The Immigration Partnership Fund for Syrian Newcomers
A teakettle. For anyone who has grown up in Canada with one of these small appliances sitting on the counter, using one is a snap. Fill it. Press down the lever and wait for it to pop up again to signal the water has boiled.
But for many newcomers to this country, simple and everyday tasks - boiling water, for instance - are puzzles waiting to be solved.
"Things just operate differently here," says Tara Bedard, manager of the Waterloo Region Immigration Partnership. "Every little thing is potentially different and needs to be learned again."
Luckily, numerous local charitable organizations have been able to draw on financial support generated by The Immigration Partnership Fund for Syrian Newcomers to create programs aimed at helping people integrate seemingly at lightning speed.

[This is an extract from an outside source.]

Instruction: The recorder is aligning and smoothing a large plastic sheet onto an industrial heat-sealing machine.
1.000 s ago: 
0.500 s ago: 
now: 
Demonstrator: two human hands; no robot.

The Fund was established at The KWCF in 2015 in response to the announcement that over 1,000 Syrian newcomers would be arriving in Waterloo Region in the coming year. The Foundation, a partner tasked with handling financial contributions from the community, matched donations. So far, nearly $700,000 has been raised.
After a whirlwind 2016 helping newly arrived families resettle, Bedard anticipates that 2017 will be just as busy. For starters, more than 1,750 newcomers actually arrived in the region - not the 1,150 originally predicted. And the number is still growing.
But, just as importantly, the original families are now facing new, long-term challenges that go along with settling in Canada: how to find jobs, make new friends, find suitable housing and create family budgets.
"How do we meet those initial needs while we continue to provide ongoing support to people who have earlier arrived in the community?" Bedard asks.
To meet the needs of everyone, grants totalling over $600,000 have been approved for agencies supporting Syrian newcomers so far. For instance, Reception House, which provides short-term housing and services, will ensure newcomer adults receive much-needed dental care. It's also now running a homework club on Monday and Wednesday evenings for Syrian youth. For some of these kids, it's the first time they can remember tackling math questions without the fear of violence breaking out nearby.
Bedard says that none of these life-changing programs would have been possible without the financial guidance of The KWCF.
"The support from the Community Foundation has been phenomenal for ensuring a really broad range of services are accessible to everyone who needs them," she says.